Relatively Easy: Jason Isbell’s Southeastern at 10

Reflecting on the acclaimed singer-songwriter’s auspicious solo classic

Jason Isbell 2013 (Image: Southeastern Records)

Forget music or career, Jason Isbell’s life was at a crossroads as 2012 began.

The substance abuse, primarily alcohol, had escalated over the years. Even with his stellar songwriting contributions like “Decoration Day”, “Outfit”, “Danko/Manuel” and “Goddamn Lonely Love”, the rest of the Drive-By Truckers had to fire him in 2007.

“Some people get drunk and become kind of sweet,” the Truckers’ Patterson Hood told the New York Times in 2013. “Jason wasn’t one of those people.”

Even with mostly well-received solo records and a relationship with fellow musician Amanda Shires, things got worse.

Isbell would choose the right direction at that crossroads, resulting in Southeastern, released 10 years ago today. 

The effects of Isbell’s downward spiral were noticeable and painful to those around him.
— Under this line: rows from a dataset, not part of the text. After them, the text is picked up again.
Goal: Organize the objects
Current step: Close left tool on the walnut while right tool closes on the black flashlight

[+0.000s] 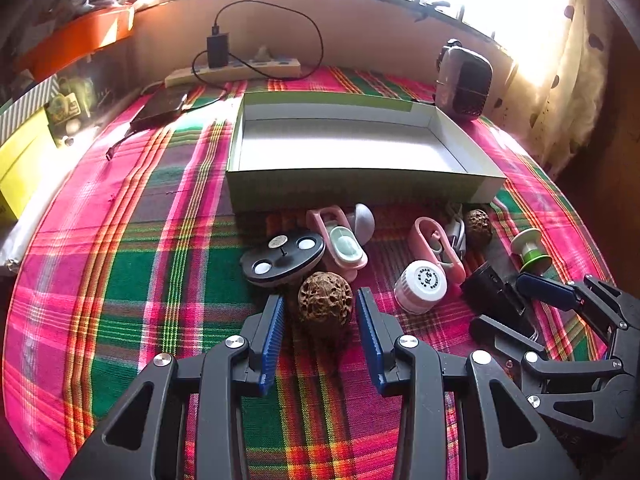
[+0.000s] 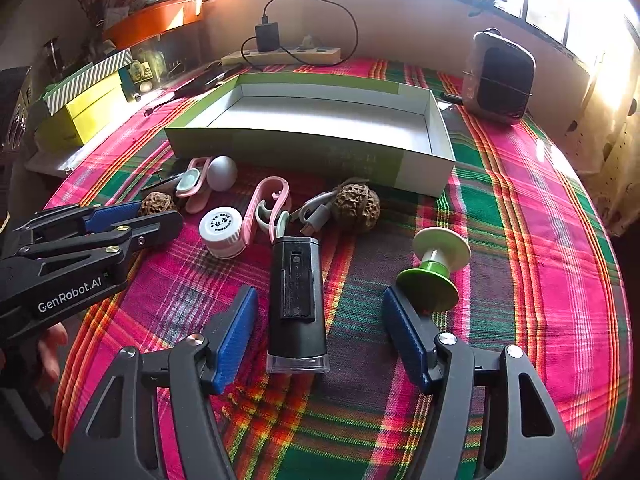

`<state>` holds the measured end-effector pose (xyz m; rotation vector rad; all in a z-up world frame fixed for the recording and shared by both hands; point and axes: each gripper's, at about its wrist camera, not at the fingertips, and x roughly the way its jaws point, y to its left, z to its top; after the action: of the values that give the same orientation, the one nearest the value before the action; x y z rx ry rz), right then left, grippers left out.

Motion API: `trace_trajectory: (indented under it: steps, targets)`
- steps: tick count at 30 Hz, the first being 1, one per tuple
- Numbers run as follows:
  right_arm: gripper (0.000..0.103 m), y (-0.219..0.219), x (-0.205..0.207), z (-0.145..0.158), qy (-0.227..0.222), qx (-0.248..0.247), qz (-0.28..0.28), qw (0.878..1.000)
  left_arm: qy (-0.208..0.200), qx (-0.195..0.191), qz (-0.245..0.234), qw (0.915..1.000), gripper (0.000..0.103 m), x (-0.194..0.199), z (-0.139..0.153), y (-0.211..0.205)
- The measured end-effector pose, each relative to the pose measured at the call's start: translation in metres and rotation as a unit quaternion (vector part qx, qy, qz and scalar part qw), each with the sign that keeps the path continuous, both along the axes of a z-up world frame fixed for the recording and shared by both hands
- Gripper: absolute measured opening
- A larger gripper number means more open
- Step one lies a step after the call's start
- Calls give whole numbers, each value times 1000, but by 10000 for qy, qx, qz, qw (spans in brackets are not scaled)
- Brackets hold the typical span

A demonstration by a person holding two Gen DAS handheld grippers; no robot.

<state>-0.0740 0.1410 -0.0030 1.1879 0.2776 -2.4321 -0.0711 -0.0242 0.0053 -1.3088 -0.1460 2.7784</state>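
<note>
Your left gripper (image 1: pixel 320 320) holds its fingers apart with a walnut (image 1: pixel 325 300) between them; your right gripper (image 2: pixel 320 328) fingers spread around a black device (image 2: pixel 296 296).

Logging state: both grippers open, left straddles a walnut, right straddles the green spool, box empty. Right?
Not quite: the right gripper straddles the black device; the green spool sits outside its right finger, per the right wrist view. The rest holds.
</note>
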Motion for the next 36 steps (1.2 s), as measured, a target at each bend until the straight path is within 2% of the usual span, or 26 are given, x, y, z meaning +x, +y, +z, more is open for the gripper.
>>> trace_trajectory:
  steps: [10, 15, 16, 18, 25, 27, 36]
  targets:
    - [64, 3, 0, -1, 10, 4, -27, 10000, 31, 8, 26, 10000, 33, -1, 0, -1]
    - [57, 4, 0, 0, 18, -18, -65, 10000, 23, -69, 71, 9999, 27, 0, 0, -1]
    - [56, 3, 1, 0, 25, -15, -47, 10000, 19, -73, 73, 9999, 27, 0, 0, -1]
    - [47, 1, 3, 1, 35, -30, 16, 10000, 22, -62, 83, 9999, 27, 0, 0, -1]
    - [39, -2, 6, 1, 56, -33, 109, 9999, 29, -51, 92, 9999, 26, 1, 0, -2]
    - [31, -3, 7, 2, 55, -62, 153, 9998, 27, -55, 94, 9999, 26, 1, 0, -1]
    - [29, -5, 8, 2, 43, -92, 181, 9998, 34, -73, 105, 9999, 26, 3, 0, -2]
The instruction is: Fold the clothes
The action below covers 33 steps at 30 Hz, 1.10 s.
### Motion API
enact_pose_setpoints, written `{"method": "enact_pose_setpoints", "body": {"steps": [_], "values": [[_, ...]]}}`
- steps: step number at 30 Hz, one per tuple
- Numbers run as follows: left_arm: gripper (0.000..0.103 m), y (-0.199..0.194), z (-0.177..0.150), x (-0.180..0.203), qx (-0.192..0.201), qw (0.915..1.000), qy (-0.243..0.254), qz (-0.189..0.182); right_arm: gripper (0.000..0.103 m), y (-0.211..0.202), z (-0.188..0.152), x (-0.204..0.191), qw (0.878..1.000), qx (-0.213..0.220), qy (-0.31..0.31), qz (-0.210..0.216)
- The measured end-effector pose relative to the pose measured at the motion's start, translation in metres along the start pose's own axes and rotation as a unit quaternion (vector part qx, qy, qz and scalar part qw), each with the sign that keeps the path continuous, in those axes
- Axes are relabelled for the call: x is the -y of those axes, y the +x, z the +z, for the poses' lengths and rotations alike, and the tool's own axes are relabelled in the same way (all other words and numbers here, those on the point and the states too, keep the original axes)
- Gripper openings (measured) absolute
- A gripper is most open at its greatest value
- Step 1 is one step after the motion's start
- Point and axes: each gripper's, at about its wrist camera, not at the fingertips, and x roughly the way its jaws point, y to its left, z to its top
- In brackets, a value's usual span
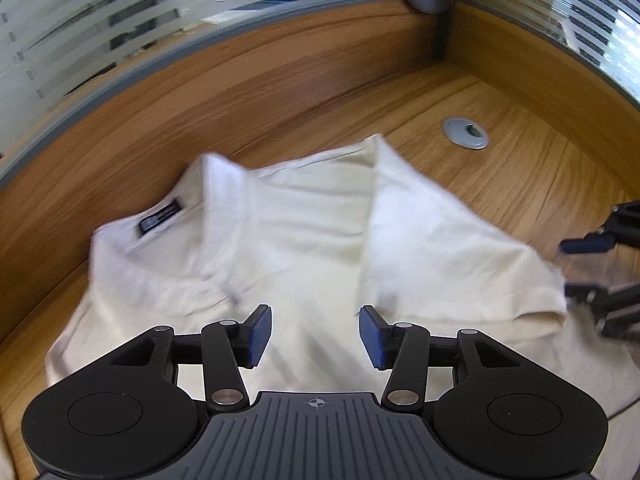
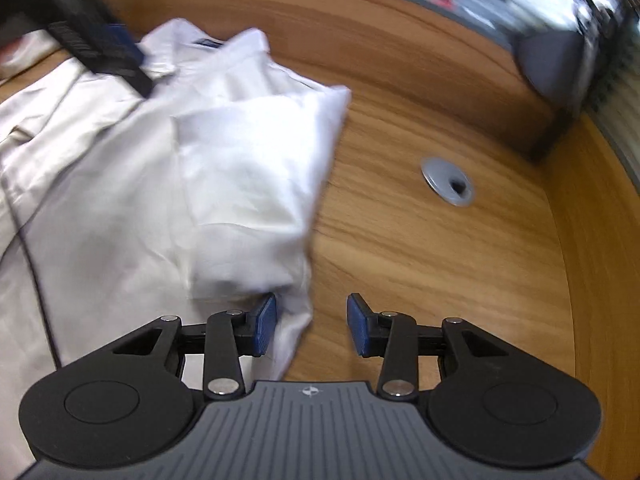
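At collar of white shirt [image 1: 304,240]: dark label [image 1: 158,220], writing unreadable.

Wood-grain surface [image 1: 500,168] with a round grey cable grommet [image 1: 465,133] set into it, matching wood panels [image 1: 280,80] along the back, and frosted striped glass [image 1: 80,28] above with blurry stuff behind it.

Cream short-sleeved shirt [image 1: 304,240] lies spread on wooden bench [image 1: 500,168], sleeve folded inward, dark neck label [image 1: 158,222] showing.
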Motion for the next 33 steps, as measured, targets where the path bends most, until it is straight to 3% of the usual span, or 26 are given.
{"method": "enact_pose_setpoints", "body": {"steps": [6, 16, 25, 33], "values": [[0.054, -0.036, -0.046, -0.034, 0.003, 0.9979, -0.052, 0.037, 0.045, -0.023, -0.006, 0.009, 0.999, 0.003, 0.039, 0.033], [0.059, -0.11, -0.14, -0.049, 0.006, 0.99, -0.109, 0.089, 0.045, -0.054, -0.016, -0.005, 0.992, 0.001, 0.102, 0.075], [0.062, -0.149, -0.205, -0.025, 0.016, 0.9866, -0.126, 0.102, 0.045, -0.092, -0.031, -0.017, 0.988, 0.013, 0.14, 0.061], [0.065, -0.17, -0.234, 0.025, 0.065, 0.9892, -0.095, 0.091, 0.045, -0.139, -0.035, 0.008, 0.977, 0.023, 0.207, 0.033]]}}
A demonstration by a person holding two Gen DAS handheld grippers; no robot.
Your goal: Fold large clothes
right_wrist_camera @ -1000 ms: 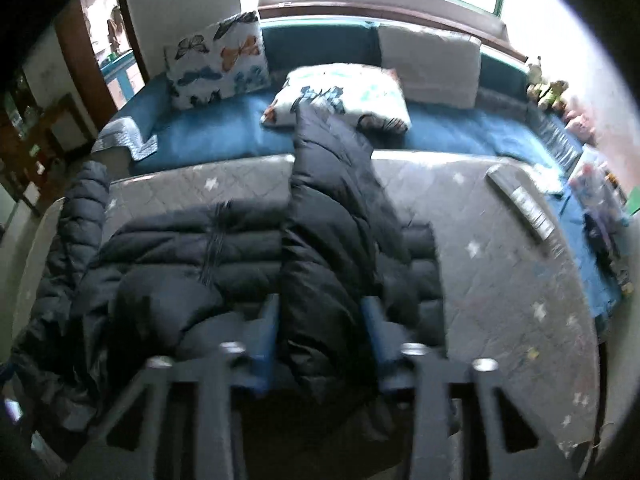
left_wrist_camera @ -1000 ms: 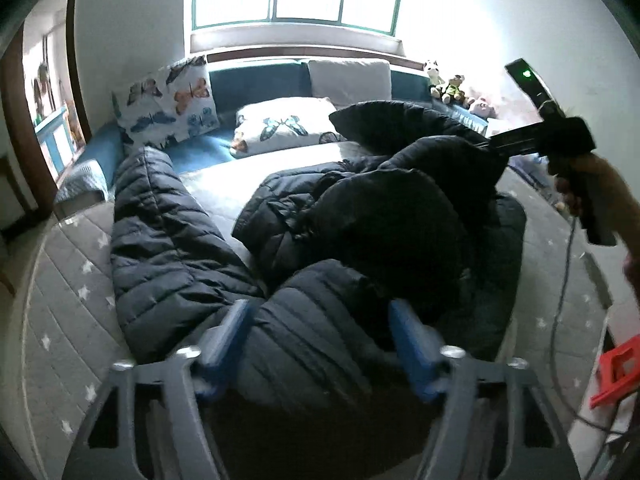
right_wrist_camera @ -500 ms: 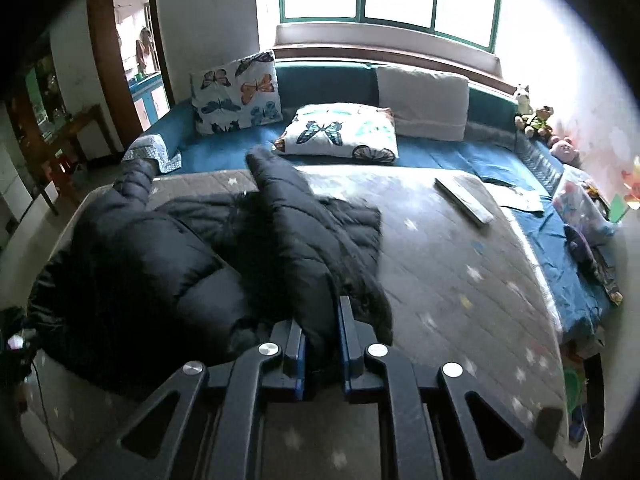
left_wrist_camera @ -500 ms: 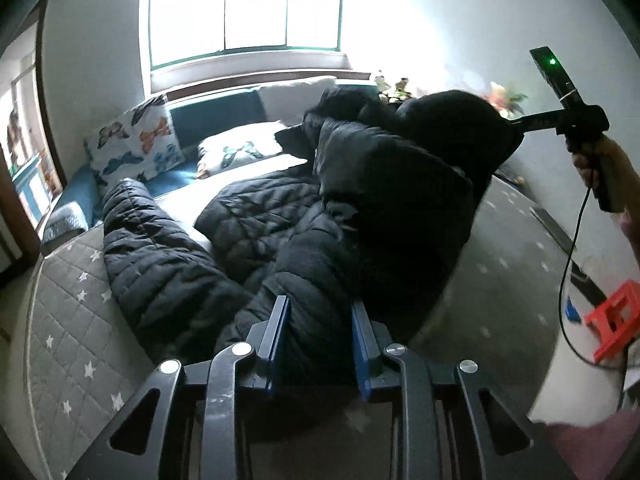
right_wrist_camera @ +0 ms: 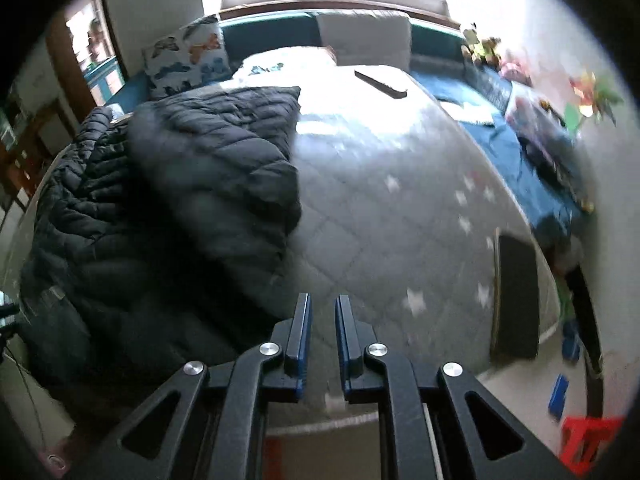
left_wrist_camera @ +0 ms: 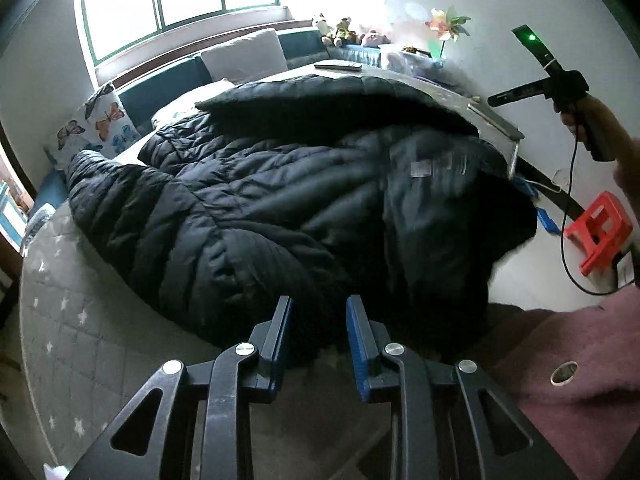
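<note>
A large black puffer jacket [left_wrist_camera: 280, 200] lies spread on the grey star-quilted bed [left_wrist_camera: 60, 320], its right part hanging past the bed edge. My left gripper [left_wrist_camera: 318, 330] is at the jacket's near hem, jaws slightly apart with dark fabric between them. In the right wrist view the jacket [right_wrist_camera: 180, 200] lies on the left of the bed [right_wrist_camera: 400, 220]. My right gripper [right_wrist_camera: 322, 330] is just right of it, jaws narrowly apart with nothing between them. The right gripper also shows at the far right of the left wrist view [left_wrist_camera: 560, 88], raised above the jacket.
Butterfly pillows [left_wrist_camera: 96, 128] and a white pillow [left_wrist_camera: 244, 56] lie at the head of the bed. A flat dark object [right_wrist_camera: 380, 82] lies on the bed. A red stool [left_wrist_camera: 600, 228] stands on the floor. Toys [right_wrist_camera: 484, 48] line the window side.
The right gripper let go of the jacket and drew away to the right. The raised jacket dropped and now lies spread flatter on the bed. The left gripper stays at the hem.
</note>
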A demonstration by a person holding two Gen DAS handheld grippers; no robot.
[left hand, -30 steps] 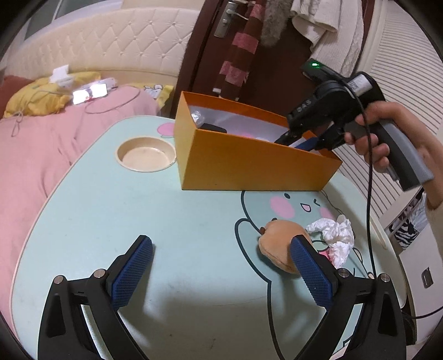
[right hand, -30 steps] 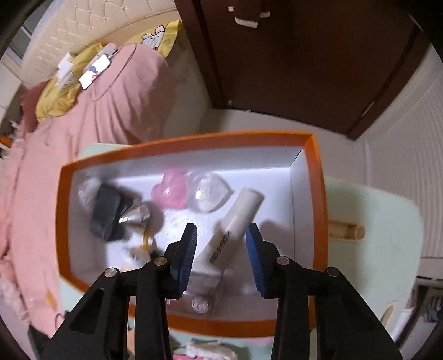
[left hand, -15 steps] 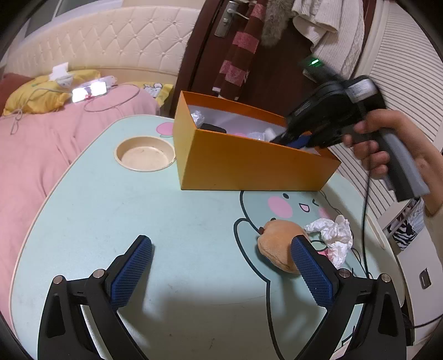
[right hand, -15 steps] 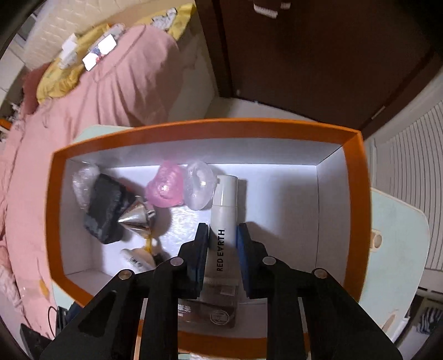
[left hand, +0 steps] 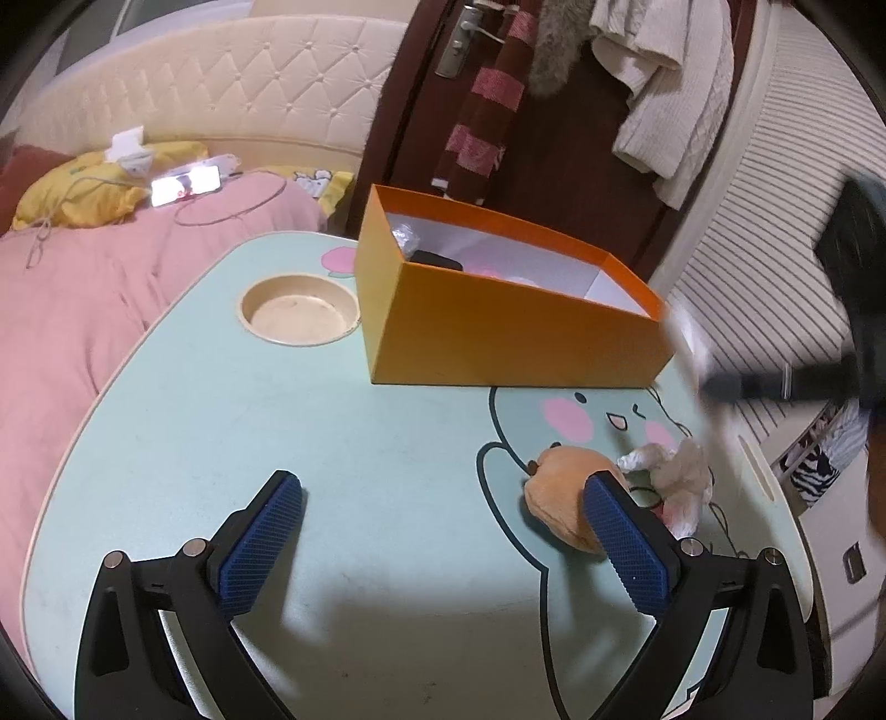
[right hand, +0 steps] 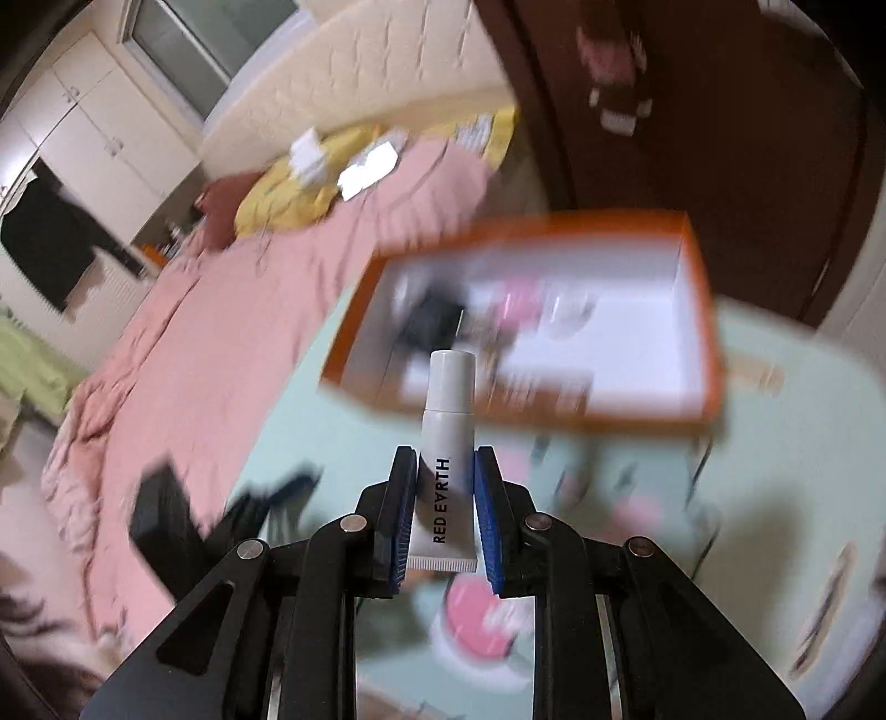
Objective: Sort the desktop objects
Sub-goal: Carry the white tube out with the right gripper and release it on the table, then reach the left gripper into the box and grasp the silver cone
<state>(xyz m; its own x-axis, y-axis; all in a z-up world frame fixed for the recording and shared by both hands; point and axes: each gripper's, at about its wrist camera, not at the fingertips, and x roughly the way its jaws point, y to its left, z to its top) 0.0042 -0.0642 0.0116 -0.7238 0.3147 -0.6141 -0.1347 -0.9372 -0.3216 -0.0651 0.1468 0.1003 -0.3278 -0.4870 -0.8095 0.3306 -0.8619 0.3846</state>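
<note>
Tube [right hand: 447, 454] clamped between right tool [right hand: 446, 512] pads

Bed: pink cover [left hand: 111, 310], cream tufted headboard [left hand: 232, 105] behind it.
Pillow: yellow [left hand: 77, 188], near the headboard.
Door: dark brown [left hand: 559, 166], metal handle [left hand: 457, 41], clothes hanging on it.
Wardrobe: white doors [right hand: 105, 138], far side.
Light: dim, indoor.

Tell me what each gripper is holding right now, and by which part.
The right gripper is shut on the white tube, pads clamping its lower, crimped-end half, cap pointing away. The left gripper is open and holds nothing.
</note>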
In the recent HBO documentary Jason Isbell: Running With Our Eyes Closed, viewers got a glimpse of him in those rock bottom days.

 

VIDEO: Jason Isbell: Running With Our Eyes Closed Official Trailer 

At a private gig in Richmond, Virginia, Isbell was in rough shape at the start. It only got worse as he drank copious amounts of Jack Daniel’s onstage. The ongoing trainwreck draws the exact reaction you’d expect from an uncomfortable audience.

“It’s just something I’ve always tucked away, just in case he ever slipped,” Isbell’s manager Traci Thomas said in the doc.

Shires, Thomas and others staged an intervention, which worked. He emerged from rehab sober and ready to write.

It’s a lot easier to start the day in the right headspace to create when you don’t wake up some place with no idea how you got there.

His newfound sobriety couldn’t help but make its way into the album, not just in how he got there. “I think there’s an openness you really have to accept if you’re going to make a change like that” Isbell told NPR in 2013. “You have to be all right with saying, ‘I have weaknesses.'”

He wasted no time in acknowledging the elephant in the room with “Cover Me Up”. The spare opening song is an unabashed love song to Shires, who he married two days after finishing recording. But this isn’t the flowers, the moon and June. This is about a woman who had put up with him at his worst and put her foot down, willing to stay at a point where leaving would have been understandable, but only if he was willing to change and follow through. And he knew it.

Isbell doesn’t spare himself, knowing how important both getting sober and Shires were to him (as they remain to him now) as he sings lines like, “So, girl, leave your boots by the bed, we ain’t leavin’ this room/’Til someone needs medical help or the magnolias bloom/It’s cold in this house and I ain’t goin’ out to chop wood/So cover me up and know you’re enough to use me for good”.

Isbell’s raw vocals reflected a change in recording style from previous albums. Ryan Adams, in a sober period during his own ongoing substance battles (and years before MeToo revelations about him), was one of the people involved in the intervention and was set to produce the album, but backed out.

Dave Cobb stepped into the breach, right at the point where his own hardly-fallow career was about to get busy to the point where it was possible to wonder if Nashville had passed an ordinance requiring him to produce every album recorded there.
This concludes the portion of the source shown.